A few days ago I posted the following plea for help:
> I have a problem that seems to pop up every few days. On a set of Suns running
> SunOS 4.0.3c with a 4/280 server and several diskless 4/110 and Sparcstation1
> clients, I occasionally get a process like
>
> USER PID %CPU %MEM SZ RSS TT STAT START TIME COMMAND
> taylor 2155 38.7 4.2 104 312 co D 11:03 317:15 Mail -N -B -f /tmp/MTda0
>
> chewing up the Ethernet bandwidth. On the file server, the (eight) nsfd
> processes are all very active, getting several % of the CPU each. /tmp on
> the diskless client with the problem is NFS-mounted on the server with the
> /etc/fstab entry
>
> hydrogen.utah.edu:/tmp /tmp nfs bg,rw,hard 0 0
>
> At the time that this problem occurred this morning, there were no MT* files in
> /tmp. As soon as I killed pid 2155, Ethernet traffic and nfsd activity returned
> to normal.
>
> Do any of you know how to prevent this from happening (short of removing
> the Mail image :-) )?
>
I don't have a final answer for this problem, but received several helpful
answers that may contain the solution. I also had several requests for any
replies from others who have the same problem. Here are the suggestions I got.
1. From Aydin Edguer, CES Department, Case Western Reserve University
(edguer@curie.ces.cwru.EDU):
> I do not know for sure what is happening, but your problem may be that you
> are not allowing interrupts on the nfs partition in question. Any partition
> which is hard mounted should also have the intr option. This permits the
> client to break off an nfs request if the server does not respond.

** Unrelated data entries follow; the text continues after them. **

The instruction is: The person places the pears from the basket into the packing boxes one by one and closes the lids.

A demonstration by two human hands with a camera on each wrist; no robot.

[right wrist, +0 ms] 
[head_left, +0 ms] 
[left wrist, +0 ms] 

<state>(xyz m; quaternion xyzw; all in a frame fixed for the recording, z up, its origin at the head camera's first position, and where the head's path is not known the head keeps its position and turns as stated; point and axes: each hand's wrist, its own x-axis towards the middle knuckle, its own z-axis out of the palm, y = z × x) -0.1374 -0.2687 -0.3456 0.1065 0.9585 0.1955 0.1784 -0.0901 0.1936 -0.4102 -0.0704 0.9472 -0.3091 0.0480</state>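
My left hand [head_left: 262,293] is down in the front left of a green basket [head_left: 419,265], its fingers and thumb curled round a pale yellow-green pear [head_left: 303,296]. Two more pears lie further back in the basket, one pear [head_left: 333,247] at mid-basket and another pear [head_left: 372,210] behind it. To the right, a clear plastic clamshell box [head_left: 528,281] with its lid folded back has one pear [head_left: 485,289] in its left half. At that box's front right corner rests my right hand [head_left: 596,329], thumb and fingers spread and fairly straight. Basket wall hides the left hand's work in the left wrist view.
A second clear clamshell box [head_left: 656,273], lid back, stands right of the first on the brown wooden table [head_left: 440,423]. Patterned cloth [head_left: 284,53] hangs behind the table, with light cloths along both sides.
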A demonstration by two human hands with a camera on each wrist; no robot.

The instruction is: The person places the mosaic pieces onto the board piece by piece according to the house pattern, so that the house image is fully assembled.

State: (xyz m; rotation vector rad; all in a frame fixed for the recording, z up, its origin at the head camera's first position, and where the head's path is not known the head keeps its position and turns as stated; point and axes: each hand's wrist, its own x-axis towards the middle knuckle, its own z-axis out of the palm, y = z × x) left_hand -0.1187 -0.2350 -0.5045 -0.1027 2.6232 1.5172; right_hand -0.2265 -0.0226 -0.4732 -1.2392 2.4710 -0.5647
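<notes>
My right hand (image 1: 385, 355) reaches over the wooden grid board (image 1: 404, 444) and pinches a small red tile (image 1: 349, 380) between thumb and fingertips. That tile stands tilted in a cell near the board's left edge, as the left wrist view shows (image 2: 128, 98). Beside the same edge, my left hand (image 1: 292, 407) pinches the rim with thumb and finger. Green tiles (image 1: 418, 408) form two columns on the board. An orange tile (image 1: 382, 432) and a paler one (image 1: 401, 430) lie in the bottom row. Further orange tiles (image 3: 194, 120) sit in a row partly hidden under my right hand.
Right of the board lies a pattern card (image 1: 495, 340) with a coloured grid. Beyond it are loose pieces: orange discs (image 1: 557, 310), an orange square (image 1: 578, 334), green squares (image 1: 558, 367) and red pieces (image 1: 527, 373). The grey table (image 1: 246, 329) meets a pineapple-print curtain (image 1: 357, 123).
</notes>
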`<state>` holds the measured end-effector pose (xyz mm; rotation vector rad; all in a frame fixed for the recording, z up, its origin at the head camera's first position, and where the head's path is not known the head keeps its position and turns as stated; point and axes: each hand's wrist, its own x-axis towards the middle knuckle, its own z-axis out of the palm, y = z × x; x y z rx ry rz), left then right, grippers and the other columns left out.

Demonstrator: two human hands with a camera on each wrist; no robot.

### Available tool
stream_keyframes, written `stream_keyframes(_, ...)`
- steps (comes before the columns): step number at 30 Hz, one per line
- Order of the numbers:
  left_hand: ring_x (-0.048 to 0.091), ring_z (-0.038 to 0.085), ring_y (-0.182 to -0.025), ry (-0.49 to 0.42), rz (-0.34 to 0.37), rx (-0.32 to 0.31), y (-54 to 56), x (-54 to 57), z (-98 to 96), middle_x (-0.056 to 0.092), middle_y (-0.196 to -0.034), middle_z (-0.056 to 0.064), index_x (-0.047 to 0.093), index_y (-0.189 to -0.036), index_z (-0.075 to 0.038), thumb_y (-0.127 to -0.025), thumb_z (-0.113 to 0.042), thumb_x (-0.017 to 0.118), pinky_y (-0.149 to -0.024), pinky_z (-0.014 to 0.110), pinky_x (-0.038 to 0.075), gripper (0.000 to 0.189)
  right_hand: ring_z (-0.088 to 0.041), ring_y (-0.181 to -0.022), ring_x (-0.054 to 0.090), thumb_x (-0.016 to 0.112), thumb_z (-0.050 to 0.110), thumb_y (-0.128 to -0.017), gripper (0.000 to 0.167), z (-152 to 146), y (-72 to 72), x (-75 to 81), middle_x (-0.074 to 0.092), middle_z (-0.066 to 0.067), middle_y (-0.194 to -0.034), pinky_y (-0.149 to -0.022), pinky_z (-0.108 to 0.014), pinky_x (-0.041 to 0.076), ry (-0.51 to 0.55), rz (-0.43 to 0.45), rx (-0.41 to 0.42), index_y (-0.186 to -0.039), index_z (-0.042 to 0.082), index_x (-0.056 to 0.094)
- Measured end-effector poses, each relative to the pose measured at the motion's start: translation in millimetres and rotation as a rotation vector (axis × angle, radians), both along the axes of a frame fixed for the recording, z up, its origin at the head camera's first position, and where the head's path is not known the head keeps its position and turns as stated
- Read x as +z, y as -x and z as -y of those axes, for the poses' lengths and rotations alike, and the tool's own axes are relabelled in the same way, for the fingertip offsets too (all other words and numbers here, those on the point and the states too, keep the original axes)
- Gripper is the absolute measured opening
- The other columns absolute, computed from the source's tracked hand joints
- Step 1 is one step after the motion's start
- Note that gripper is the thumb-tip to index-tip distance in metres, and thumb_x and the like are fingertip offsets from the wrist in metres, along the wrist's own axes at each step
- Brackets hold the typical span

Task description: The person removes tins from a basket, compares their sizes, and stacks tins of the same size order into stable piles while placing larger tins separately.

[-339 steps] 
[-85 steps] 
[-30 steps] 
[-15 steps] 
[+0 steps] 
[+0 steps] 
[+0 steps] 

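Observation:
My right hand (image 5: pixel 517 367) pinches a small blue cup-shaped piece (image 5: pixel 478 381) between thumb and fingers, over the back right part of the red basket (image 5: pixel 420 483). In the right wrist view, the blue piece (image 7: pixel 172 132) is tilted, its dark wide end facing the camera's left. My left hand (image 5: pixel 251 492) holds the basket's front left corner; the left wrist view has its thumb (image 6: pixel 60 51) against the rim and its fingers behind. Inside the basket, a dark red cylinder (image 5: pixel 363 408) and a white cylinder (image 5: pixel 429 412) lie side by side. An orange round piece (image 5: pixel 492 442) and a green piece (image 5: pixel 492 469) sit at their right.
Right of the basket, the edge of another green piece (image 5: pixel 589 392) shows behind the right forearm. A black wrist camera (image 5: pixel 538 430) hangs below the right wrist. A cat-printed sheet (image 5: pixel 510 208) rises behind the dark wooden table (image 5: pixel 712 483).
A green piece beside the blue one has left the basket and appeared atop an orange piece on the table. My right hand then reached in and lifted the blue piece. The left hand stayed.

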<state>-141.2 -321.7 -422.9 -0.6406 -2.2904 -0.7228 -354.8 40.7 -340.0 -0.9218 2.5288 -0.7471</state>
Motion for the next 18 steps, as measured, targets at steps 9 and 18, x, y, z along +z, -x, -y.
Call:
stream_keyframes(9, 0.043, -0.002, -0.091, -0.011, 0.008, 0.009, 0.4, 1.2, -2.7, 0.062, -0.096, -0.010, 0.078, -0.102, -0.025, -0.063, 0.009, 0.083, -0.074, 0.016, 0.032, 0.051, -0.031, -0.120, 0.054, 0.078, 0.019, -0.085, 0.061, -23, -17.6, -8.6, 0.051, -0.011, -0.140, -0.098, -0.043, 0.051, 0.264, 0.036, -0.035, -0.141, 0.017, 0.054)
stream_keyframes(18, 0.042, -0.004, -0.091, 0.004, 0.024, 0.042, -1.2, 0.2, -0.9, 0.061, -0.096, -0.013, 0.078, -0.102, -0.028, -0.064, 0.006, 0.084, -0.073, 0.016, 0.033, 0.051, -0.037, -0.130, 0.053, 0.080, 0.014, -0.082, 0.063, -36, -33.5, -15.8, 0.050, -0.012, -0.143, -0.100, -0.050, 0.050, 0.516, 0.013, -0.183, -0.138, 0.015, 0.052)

I haven't made this change yet, but probably will when I go to separate /tmp
files for each client (see below).
2. From Jay Williamson at Clemson University (jaysun@cs.clemson.EDU):
> We have been having the same problem with our Sun 3/50's. It seems to
> happen when SunView ends abnormally, in our case the is a (known) bug in
> SunView that causes it to core dump and this will cause the above problem.
> We have tried to help the problem by having the faculty members make sure
> these run away processes get killed if SunView dies on them.
This doesn't appear to be the problem here. No users have reported SunView
dying on them (but we all know how good users are about reporting problems :-)).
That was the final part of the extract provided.